» **WHAT IS NEEDED**
Produce as output only the lines below starting at the line with "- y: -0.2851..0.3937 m" and continuing through the line with "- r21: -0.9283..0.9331", each one exactly as written.

[Saved entries]

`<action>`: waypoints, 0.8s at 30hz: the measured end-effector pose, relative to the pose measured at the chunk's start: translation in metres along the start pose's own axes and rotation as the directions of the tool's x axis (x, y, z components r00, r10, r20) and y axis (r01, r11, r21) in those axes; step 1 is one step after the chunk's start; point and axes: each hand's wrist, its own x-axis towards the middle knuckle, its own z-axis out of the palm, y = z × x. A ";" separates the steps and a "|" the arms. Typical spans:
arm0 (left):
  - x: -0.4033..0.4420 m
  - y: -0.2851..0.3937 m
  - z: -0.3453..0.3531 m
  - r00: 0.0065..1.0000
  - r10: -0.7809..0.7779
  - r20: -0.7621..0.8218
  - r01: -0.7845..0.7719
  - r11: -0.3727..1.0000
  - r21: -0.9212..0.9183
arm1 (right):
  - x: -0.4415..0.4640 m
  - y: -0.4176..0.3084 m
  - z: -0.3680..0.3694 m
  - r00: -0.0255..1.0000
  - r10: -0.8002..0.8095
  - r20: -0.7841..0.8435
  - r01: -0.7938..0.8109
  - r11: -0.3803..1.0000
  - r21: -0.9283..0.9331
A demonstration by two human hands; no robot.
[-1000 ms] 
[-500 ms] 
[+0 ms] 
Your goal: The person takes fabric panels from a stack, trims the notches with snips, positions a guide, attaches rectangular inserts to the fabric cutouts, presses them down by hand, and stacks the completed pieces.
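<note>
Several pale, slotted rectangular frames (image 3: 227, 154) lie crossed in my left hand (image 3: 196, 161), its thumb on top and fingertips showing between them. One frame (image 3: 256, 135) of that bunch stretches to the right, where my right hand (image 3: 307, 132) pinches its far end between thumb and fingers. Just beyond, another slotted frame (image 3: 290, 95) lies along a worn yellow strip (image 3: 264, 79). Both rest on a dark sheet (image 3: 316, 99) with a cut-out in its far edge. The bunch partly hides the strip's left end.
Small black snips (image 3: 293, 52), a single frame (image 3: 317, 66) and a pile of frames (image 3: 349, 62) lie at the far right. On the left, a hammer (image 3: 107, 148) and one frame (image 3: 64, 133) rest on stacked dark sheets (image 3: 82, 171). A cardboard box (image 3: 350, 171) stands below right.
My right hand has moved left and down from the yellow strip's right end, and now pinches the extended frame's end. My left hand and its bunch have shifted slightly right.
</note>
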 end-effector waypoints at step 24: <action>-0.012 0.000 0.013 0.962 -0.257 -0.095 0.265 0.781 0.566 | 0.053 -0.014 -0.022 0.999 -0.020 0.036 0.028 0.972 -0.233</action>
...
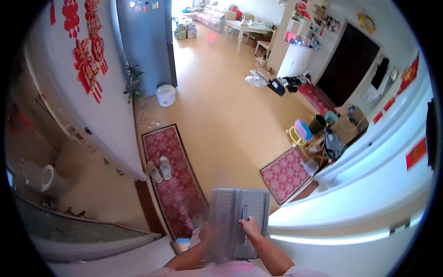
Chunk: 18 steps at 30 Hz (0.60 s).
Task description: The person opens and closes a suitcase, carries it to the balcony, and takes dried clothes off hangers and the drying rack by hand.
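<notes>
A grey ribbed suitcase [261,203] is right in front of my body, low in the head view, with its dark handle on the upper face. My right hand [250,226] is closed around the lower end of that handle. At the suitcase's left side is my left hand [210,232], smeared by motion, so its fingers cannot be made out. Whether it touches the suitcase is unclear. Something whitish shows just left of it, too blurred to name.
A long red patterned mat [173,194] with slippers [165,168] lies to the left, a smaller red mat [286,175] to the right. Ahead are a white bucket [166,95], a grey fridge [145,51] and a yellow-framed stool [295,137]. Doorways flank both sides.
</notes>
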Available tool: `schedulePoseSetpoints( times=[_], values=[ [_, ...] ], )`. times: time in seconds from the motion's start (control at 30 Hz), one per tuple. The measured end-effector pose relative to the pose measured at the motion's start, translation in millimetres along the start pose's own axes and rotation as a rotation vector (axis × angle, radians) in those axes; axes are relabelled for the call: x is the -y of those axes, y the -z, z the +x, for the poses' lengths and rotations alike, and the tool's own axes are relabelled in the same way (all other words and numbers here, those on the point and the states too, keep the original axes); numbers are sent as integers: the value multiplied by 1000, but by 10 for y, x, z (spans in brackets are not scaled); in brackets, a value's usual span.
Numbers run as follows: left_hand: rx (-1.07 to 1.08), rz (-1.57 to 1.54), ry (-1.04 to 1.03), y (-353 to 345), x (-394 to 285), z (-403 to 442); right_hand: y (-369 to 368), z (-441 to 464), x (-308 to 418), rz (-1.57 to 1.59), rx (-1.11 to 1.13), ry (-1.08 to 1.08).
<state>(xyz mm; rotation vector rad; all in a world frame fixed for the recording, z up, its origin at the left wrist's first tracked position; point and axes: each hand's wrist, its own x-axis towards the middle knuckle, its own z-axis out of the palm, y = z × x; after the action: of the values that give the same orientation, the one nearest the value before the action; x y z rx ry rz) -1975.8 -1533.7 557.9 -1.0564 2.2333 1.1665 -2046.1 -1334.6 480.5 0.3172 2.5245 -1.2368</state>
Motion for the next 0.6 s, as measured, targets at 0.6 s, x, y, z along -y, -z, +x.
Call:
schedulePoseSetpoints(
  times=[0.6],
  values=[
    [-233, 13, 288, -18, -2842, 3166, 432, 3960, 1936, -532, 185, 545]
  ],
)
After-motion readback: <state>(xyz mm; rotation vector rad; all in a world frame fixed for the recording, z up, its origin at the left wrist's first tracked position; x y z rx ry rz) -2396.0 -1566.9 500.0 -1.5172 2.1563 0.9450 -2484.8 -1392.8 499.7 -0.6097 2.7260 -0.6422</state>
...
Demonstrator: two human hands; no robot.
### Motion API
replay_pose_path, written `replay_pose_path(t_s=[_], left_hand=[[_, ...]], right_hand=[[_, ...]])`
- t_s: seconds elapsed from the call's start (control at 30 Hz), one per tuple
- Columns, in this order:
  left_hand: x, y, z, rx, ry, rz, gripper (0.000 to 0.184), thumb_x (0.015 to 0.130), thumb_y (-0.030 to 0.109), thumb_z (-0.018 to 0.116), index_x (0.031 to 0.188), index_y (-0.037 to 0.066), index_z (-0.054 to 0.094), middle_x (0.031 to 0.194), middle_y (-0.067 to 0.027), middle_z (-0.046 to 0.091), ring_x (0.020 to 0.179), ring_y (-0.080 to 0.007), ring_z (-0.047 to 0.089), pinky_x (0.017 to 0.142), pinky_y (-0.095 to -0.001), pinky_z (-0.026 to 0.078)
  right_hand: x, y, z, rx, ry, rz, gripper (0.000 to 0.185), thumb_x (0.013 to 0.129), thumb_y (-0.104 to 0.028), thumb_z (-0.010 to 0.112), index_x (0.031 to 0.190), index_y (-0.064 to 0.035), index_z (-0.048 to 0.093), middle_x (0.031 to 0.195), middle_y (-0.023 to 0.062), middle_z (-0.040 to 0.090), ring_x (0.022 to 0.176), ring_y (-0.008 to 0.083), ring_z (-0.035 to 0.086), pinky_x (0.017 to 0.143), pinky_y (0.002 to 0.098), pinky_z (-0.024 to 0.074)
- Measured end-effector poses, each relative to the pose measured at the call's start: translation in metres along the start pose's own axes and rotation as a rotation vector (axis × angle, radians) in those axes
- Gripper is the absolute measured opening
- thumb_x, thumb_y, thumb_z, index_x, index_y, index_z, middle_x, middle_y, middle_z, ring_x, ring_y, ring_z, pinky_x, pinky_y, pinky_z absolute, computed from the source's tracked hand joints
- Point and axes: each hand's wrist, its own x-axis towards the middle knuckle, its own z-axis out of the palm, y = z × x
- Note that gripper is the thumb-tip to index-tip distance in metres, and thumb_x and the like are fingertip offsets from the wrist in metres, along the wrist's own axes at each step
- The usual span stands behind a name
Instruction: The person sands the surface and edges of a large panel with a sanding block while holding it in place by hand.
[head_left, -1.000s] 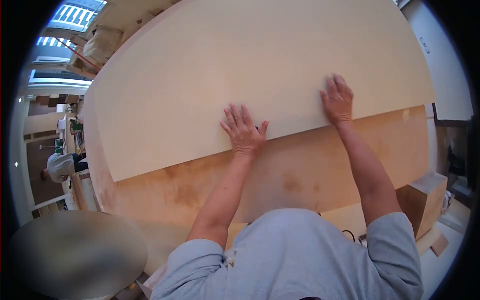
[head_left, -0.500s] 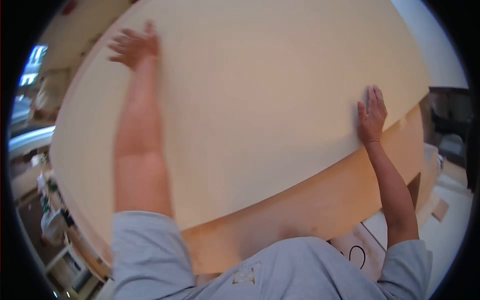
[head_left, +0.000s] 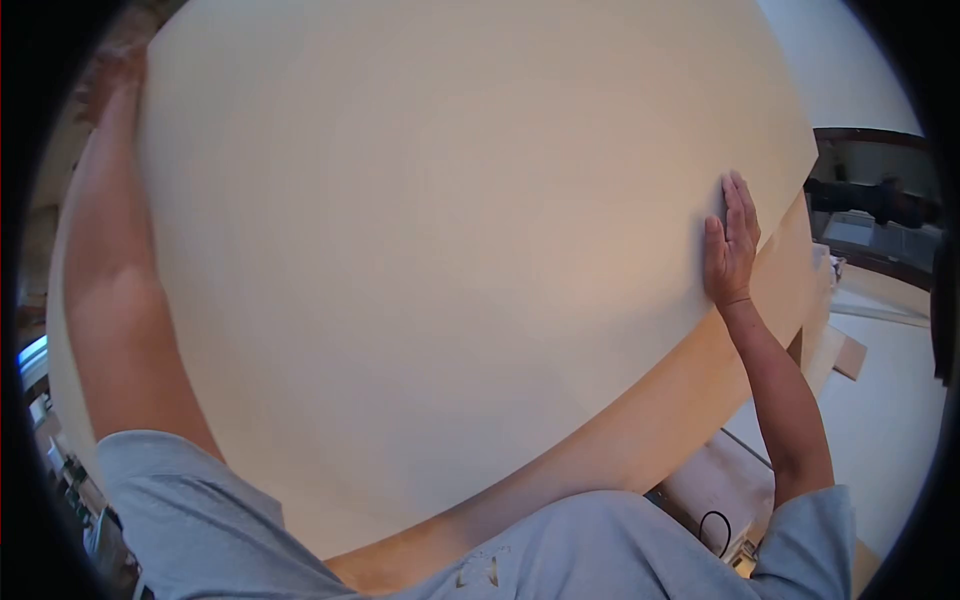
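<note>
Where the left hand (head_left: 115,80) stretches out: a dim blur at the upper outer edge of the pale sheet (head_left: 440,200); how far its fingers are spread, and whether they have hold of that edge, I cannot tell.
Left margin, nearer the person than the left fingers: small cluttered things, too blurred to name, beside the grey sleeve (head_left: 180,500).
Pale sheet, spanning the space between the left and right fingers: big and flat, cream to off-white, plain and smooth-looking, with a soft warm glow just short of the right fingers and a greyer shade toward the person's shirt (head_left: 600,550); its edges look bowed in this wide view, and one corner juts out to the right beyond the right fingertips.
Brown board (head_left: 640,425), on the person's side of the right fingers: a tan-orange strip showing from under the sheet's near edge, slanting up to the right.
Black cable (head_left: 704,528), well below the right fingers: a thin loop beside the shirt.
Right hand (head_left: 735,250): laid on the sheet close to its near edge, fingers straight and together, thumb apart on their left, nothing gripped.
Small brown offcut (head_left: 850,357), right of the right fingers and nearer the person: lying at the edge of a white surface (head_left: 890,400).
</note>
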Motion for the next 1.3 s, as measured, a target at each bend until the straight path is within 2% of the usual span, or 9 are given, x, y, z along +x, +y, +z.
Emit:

» **TASK ANSWER**
  - y: -0.2851..0.3937 m
  - z: -0.3453..0.3531 m
  - r00: 0.0065..1.0000
  - r10: -0.7809..0.7779
  - r20: -0.7621..0.8218
  - r01: -0.7845..0.7719
  - r11: -0.3727..1.0000
  - r21: -0.9212..0.9183
arm1 (right):
  - x: -0.4415..0.4640 m
  - y: -0.4176..0.3084 m
  - z: -0.3680..0.3694 m
  - r00: -0.0255..1.0000
  - r10: -0.8002..0.8095
  - r20: -0.7841..0.8435
  - r01: -0.7938..0.8109
  - r11: -0.3803..1.0000
  - r21: -0.9283..0.9331

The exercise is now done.